I would throw myself away to people who would fake interest in me (these are people who would be nice to you just so they could use you). I would spend money trying to buy attention from people who do not even have an ounce of care for me. I wasted my time and effort with people whose own lives need fixing. I thought helping those people who are not even making an effort to change themselves would make me happy. I was so desperate for their attention. I was looking for my worth from them. I let myself be used and abused. It made me emotionally exhausted, but I could not stop because I thought being with them would make me whole.
I was filled with so much negative energy, but I could not let it out. I was afraid to tell the good people around me because I was embarrassed to admit that I couldn’t use the brain that I was born with to solve my problems.
I tried to forget by drinking… A LOT! I would drink bottles of brandy and beers every night with friends whom I would pretend to laugh with. I would get home in the wee hours of the morning and go to work very early almost every day.
It took a toll on my physical health. Mind you, I was probably already emotionally and mentally unhealthy. I was diagnosed with a fatty liver, my kidneys are starting to fail, and I had infection almost everywhere. My body started to become weak, which made me hate myself more.
I don’t know what pushed me to change. But, I am guessing being sick and afraid of dying without any love left for myself prompt me to think differently.
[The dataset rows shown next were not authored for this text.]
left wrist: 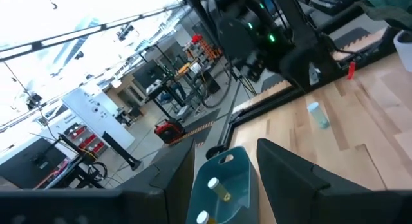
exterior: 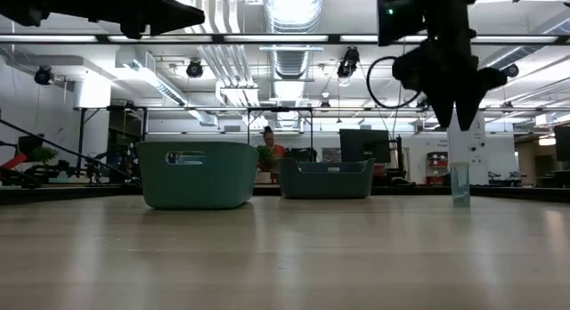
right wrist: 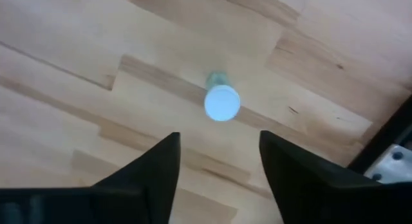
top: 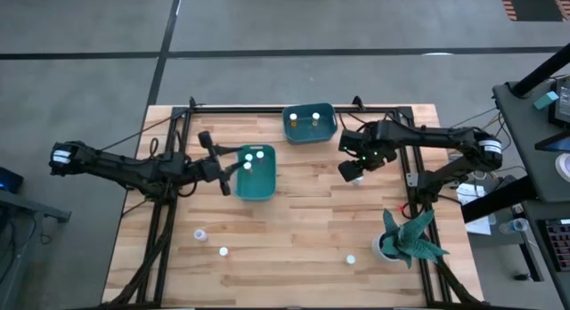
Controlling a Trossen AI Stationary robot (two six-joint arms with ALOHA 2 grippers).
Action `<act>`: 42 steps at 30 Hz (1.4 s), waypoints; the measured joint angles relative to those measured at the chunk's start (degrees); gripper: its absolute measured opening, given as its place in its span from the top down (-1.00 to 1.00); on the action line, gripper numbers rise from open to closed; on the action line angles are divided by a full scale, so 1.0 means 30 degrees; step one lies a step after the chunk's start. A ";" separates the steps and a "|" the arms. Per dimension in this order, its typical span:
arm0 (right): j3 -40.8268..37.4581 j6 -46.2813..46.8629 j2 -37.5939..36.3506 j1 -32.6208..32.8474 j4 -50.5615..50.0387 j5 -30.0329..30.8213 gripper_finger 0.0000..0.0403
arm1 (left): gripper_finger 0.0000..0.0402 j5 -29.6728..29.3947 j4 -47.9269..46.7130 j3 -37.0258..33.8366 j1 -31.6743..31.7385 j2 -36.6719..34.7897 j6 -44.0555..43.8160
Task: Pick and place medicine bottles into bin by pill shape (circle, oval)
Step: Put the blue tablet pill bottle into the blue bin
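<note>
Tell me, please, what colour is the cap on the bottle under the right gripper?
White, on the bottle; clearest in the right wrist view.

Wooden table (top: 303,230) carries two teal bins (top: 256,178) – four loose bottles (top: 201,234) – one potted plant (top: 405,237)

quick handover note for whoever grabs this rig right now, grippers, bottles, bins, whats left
Right gripper: open, above an upright white-capped bottle on the table, not gripping it.
Left gripper: open, empty, beside the near bin.
Done: three bottles show in the near bin, two in the far bin.
Left: the bottle under the right gripper, plus three along the front edge. Pill shapes cannot be read.
</note>
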 joint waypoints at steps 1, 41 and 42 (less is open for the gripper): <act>-0.0405 0.0075 -0.0105 -0.0059 0.0314 0.0024 -0.04 | 0.24 0.0000 0.0100 -0.0059 0.0000 -0.0075 -0.0005; -0.3378 0.0545 0.1787 -0.0364 0.4551 0.0112 0.46 | 0.24 0.0000 0.0275 -0.0285 0.0022 0.0002 0.0015; -0.3365 0.0549 0.1787 -0.0364 0.4559 0.0112 0.48 | 0.24 0.0000 0.0275 -0.0285 0.0022 0.0002 0.0015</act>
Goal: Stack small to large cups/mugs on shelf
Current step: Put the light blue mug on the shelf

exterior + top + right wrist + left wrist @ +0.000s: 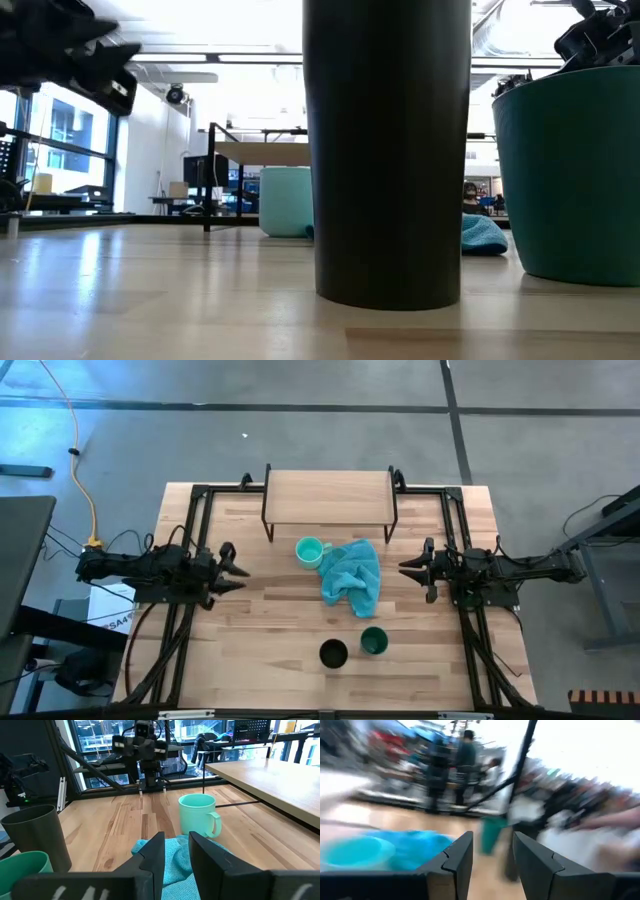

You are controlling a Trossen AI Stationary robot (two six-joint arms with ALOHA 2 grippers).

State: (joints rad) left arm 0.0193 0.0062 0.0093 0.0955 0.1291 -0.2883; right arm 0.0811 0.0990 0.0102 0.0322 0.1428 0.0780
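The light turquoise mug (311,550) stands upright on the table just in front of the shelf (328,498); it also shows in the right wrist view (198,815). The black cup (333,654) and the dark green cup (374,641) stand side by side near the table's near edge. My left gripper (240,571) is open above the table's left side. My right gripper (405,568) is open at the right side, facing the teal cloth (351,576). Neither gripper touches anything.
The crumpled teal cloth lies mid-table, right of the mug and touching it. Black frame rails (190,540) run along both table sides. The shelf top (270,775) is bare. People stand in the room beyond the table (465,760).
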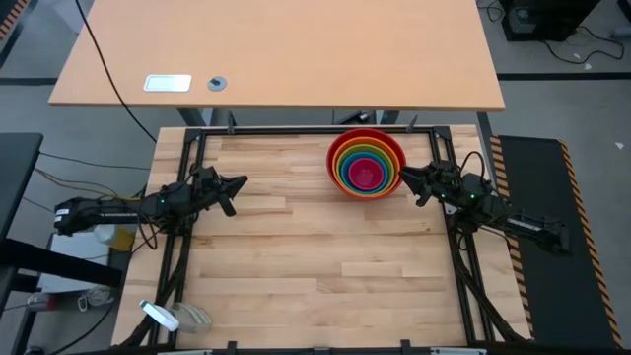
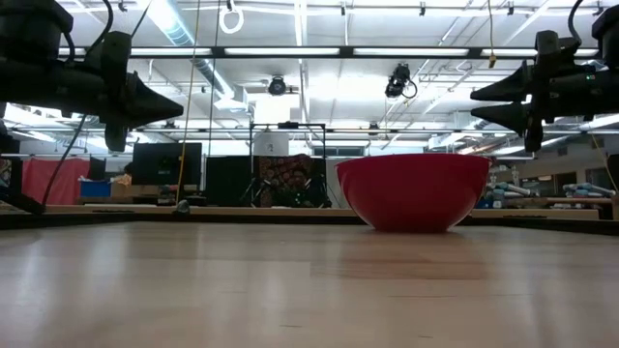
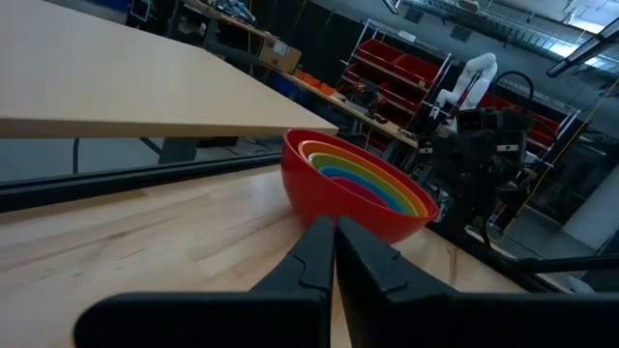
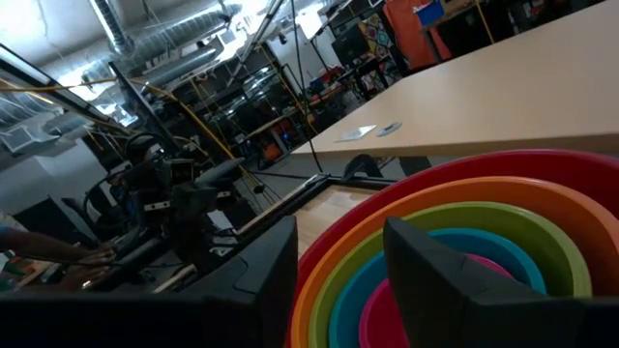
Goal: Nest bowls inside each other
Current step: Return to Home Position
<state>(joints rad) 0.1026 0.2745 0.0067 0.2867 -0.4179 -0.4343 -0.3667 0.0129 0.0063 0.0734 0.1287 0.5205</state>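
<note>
The bowls stand nested in one stack (image 1: 366,164) at the table's far right: red outermost, then orange, yellow-green and blue, with pink in the middle (image 4: 455,256). The red bowl's base (image 2: 413,224) rests on the wood. My left gripper (image 1: 243,181) hovers shut at the table's left side, pointing level toward the stack (image 3: 358,184). My right gripper (image 1: 402,177) hovers open just right of the stack, level with its rim, its fingers (image 4: 430,261) apart and touching nothing.
A black frame (image 1: 296,130) borders the wooden table. Behind it stands a desk (image 1: 276,54) with a white object and a small disc on it. A tape roll (image 1: 163,316) lies off the near left corner. Bare wood (image 1: 315,266) spans the middle and near side.
</note>
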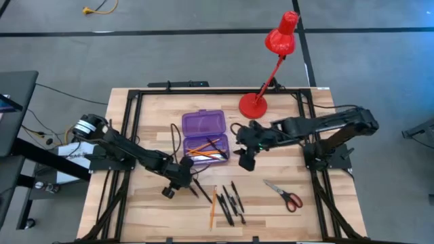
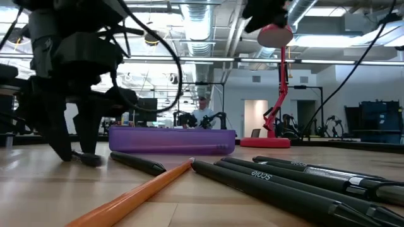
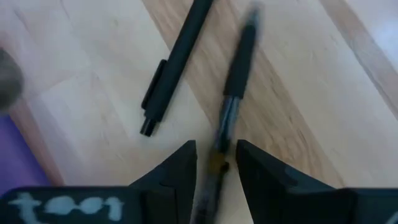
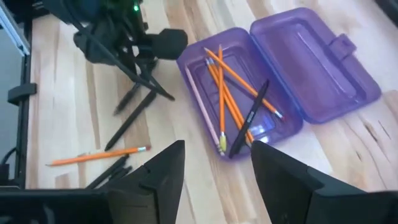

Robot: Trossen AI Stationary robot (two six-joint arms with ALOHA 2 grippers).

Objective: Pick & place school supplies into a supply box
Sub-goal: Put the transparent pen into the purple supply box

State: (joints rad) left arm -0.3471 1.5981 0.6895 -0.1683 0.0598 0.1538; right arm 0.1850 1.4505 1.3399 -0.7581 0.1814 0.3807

Towards the end of 2013, I planned to start getting to know myself and to do that I had to focus on me and stop looking after other people. I gradually broke away from toxic relationships, including friendships that were formed for a long time but were actually dragging me down. I moved out and found a place where I could be alone and to meditate. I actually didn’t believe that I could do it since depending on those people who have surrounded me for quite some time was a habit that was difficult to break.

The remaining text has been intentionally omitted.